Fiduciary duty and LBOs

Under Korean law, directors may be subject to civil and criminal liability for breach of fiduciary duty if they act with the intent to either benefit themselves or a particular third party. "Third party" in this context includes the shareholders of the company since the prevailing view is that the fiduciary duty of directors runs to the company itself rather than the shareholders of the company. Thus, under the single shareholder corporation doctrine, even the sole shareholder of a wholly-owned subsidiary may be subject to liability for breach of fiduciary duty if such shareholder acts, in its capacity as a director of the subsidiary, for the shareholder's own interest at the expenses of its subsidiary. It should be noted that a person who is not formally a member of the board may still be deemed a director (with the requisite fiduciary duties), if such person has influence over one or more directors, does business under the name of a director, or conducts company business by using a title denoting authority, such as honorary chairman, chairman, president, vice-president, executive director, managing director, director, and so on. A person who is not a director or a de facto director may also be found criminally liable for aiding and abetting the criminal breach of a director's fiduciary duty.

With respect to the criminal intent element required for a finding of a criminal breach of fiduciary duty, the Korean Supreme Court has held that a fiduciary does not necessarily need to act solely for his own or a third party's interest to be held liable for breach of fiduciary duty. So long as the fiduciary's act primarily served such fiduciary's own or a third party's interest, the fact that such act also served the principal's interest is immaterial. In terms of damages, there is no need to prove actual damages to the company, and directors may be subject to civil and/or criminal liability in cases where there is merely the potential risk of damage to the company. In this regard, the Supreme Court has held that any actions of directors to improve the condition of the target company after the fact, or the directors' good faith intent to take such actions, would not serve to cure actions that are otherwise in breach of their fiduciary duty.
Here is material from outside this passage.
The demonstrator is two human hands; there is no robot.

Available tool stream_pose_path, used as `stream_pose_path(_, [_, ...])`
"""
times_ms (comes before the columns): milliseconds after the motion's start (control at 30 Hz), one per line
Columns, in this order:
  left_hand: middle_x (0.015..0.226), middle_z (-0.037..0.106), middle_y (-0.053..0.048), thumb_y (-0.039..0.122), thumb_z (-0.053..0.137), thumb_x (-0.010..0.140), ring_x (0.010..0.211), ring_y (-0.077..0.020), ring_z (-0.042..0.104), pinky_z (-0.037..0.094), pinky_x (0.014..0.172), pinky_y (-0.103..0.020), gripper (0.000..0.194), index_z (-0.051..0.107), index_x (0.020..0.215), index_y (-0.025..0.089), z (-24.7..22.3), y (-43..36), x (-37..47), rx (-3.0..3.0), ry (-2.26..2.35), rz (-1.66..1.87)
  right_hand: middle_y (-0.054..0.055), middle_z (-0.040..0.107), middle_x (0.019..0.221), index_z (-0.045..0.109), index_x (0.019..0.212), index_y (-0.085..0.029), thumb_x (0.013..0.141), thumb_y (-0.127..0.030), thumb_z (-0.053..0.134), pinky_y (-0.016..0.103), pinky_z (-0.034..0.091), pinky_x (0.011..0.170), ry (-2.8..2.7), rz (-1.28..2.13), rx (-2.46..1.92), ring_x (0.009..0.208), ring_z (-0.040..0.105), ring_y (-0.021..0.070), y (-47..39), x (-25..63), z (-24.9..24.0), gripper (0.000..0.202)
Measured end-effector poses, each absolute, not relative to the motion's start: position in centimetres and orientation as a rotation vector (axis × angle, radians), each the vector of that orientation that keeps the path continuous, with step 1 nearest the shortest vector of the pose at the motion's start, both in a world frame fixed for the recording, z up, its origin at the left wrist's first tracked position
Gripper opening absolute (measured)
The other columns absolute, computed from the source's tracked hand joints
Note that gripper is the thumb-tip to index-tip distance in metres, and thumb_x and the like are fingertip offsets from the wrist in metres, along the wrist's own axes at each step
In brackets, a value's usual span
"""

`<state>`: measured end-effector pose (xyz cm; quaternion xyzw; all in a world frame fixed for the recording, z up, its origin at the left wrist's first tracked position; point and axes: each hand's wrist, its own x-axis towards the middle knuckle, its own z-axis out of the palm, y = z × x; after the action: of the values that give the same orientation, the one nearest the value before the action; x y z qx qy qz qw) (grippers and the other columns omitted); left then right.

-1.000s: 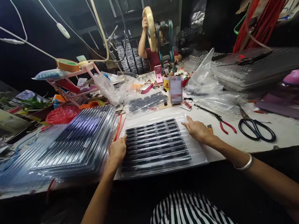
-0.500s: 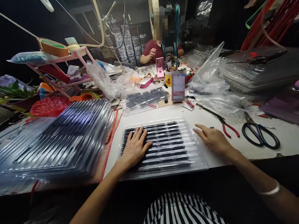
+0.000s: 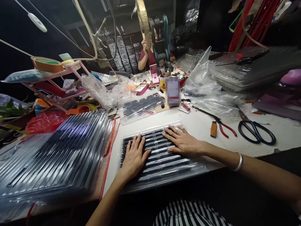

The Shinhan Corporation decision

The Korean Supreme Court addressed the above issues in the LBO context for the first time in 2006 (Case No. 2004Do7027), in a transaction where the target provided its assets as collateral security in support of the indebtedness incurred by the buyer for the acquisition of the target's shares. The case involved an acquisition by an individual entrepreneur of a financially distressed, mid-sized construction firm, which had been undergoing a court-administered reorganisation proceeding. The buyer formed a special purposes vehicle (SPV), which in turn borrowed funds from financial institutions to finance the acquisition of the target. The SPV's loans were secured by shares and the non-performing loans payable by the target, both of which were acquired by the SPV at the closing of the acquisition. The SPV used the loan proceeds to purchase the target's non-performing debt obligations from its creditors, as well as new shares of the target representing a controlling share of the target's total share capital. Upon closing, the buyer was appointed the target's representative director, and then caused the target to establish first-priority security interest on certain of its major assets, including real properties and bank deposits, to replace the pledges previously made over the target's shares and non-performing loans.

The prosecutor's office brought criminal charges against the buyer on these grounds alleging that the buyer had breached his fiduciary duty to the target. The prosecution argued that by directing the target to provide its own assets as collateral for the indebtedness of the SPV, the buyer had caused the target to incur the risk that such assets would be enforced by the lenders in the event of the SPV's default under its loan obligations, thereby causing the target to suffer potential damages. The district court agreed.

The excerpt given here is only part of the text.